• _Exercise prompt_
Repeat the listing that follows exactly. Pictures are not part of the copy.

++++ Data extract

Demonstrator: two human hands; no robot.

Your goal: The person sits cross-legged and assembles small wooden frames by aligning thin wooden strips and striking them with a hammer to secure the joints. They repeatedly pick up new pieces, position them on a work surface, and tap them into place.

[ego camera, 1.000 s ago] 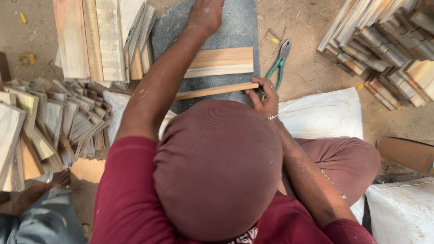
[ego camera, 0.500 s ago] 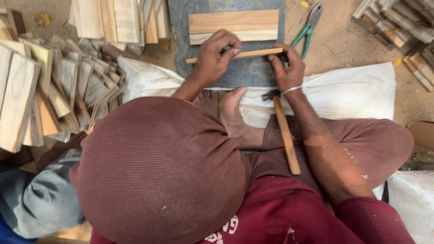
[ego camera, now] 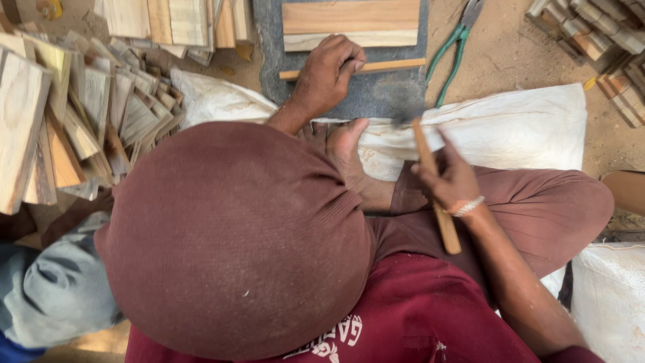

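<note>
Sandy ground [ego camera: 510,54] lies all round, with a grey slab [ego camera: 376,94] set on it ahead of me and a white sack [ego camera: 510,128] spread between the slab and my crossed legs. My left hand [ego camera: 329,70] rests on the slab's near half, fingers curled down over a thin strip [ego camera: 390,66] of wood that runs across to the slab's right edge. My right hand [ego camera: 451,180] is closed tight round the wooden handle of a hammer [ego camera: 430,181], raised above the sack; its head, near the slab's front edge, is blurred. Two boards [ego camera: 351,23] lie side by side at the slab's far edge. Green pliers [ego camera: 455,47] lie just off its right edge. Stacked offcuts [ego camera: 74,114] crowd the ground to the left, more sticks [ego camera: 598,40] to the far right.
</note>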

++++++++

• _Exercise result_
Demonstrator: two human hands; no robot.

Your goal: The person sits cross-legged and assembles small wooden frames by aligning thin wooden strips and striking them with a hammer to secure the joints. They repeatedly pick up new pieces, position them on a work surface, and tap them into place.

[ego camera, 1.000 s ago] 
[ego camera, 0.500 s ago] 
[ego camera, now] 

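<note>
Sandy ground [ego camera: 510,54] lies all round, with a grey slab [ego camera: 376,94] set on it ahead of me and a white sack [ego camera: 510,128] spread between the slab and my crossed legs. My left hand [ego camera: 329,70] rests on the slab's near half, fingers curled down over a thin strip [ego camera: 390,66] of wood that runs across to the slab's right edge. My right hand [ego camera: 451,180] is closed tight round the wooden handle of a hammer [ego camera: 430,181], raised above the sack; its head, near the slab's front edge, is blurred. Two boards [ego camera: 351,23] lie side by side at the slab's far edge. Green pliers [ego camera: 455,47] lie just off its right edge. Stacked offcuts [ego camera: 74,114] crowd the ground to the left, more sticks [ego camera: 598,40] to the far right.
</note>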

Nothing else belongs to this exercise.